Bangalore / Hyderabad: Satyam Computer Services Ltd chairman B. Ramalinga Raju and his family now own just 5.13% of the company after institutional investors who lent money against shares began selling some of that stock.
In a disclosure to the Bombay Stock Exchange (BSE), Satyam said that of the 5.13% stake remaining with the promoters, nearly 21.9 million shares, or equivalent to a 3.13% stake in the company, are already transferred to lenders’ account under pledge invocation. That appears to leave Raju’s family with only 12.6 million shares, or 1.87% stake in the company.
Losing ground: Satyam chairman B. Ramalinga Raju. Hemant Mishra / Mint
But “the risk of their holding being sold by the lenders now appears to be higher than thought earlier, since 3.14% has already been sold in the market, 3.13% is already transferred to lenders’ account under pledge invocation and the balance 1.8% is still under pledge with the lenders, to be invoked at any time,” said T. Hari, head of global communications at Satyam.
The disclosure comes days after Raju and family disclosed their entire 8.27% stake had been pledged against money they had borrowed. That disclosure promptly led to at least two independent directors of Satyam resigning.
Raju has been embroiled in a corporate governance and self-dealing scandal since he proposed—and Satyam’s board unanimously approved—a plan to use $1.6 billion (nearly Rs7,825 crore) of Satyam’s money to buy two infrastructure firms that were promoted by his sons.
Satyam abandoned the proposal within 12 hours after an immediate investor backlash saw its US-listed shares plunge 55%. The shares have never fully recovered from the plunge that began on 16 December.
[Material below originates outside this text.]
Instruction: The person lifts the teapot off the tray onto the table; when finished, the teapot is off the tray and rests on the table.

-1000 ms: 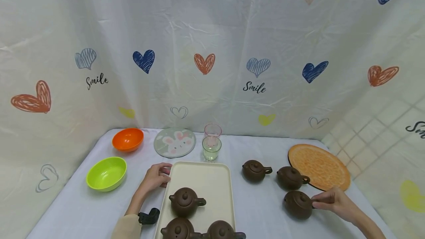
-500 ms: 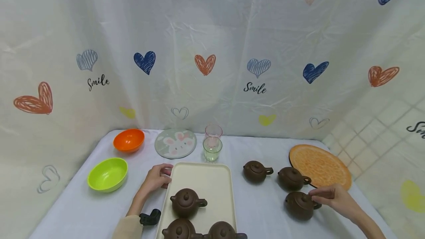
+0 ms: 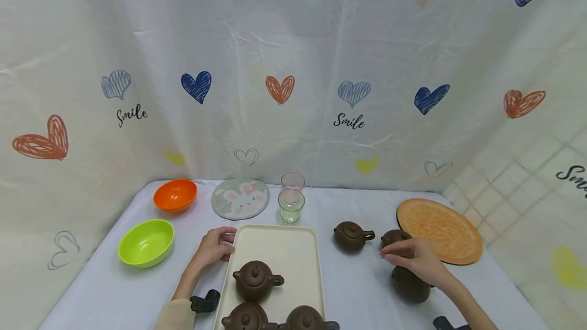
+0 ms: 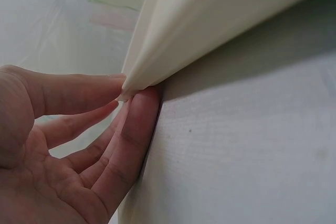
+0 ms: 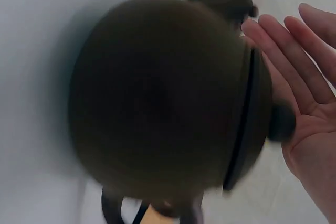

The disclosure that Raju and family have such a minuscule share of the company’s equity is now likely to add significant pressure on the company to dump the promoter managers as the botched deals to buy Maytas Properties Ltd and Maytas Infra Ltd are widely seen as an attempt by Raju and his family to ignore the rights of shareholders, who include many institutions that now own more shares than Raju and related promoters.
A 10 January board meeting has been scheduled by the embattled Satyam, with just five of the nine board members remaining following two other resignations after the Maytas deals collapsed.
Satyam’s stock fell 2.63%, or Rs4.80 a share, to end at Rs177.55 on BSE on Friday. Despite gains this week, the shares are nowhere near the Rs226.50 they closed at just hours before the twin deals were unveiled.
It is still unclear who the lenders were and why Raju and family needed to borrow money, and what they did with the money they took against their Satyam shares. Raju has declined to address these and other questions in recent days while claiming management is doing all it can to restore investor faith in Satyam.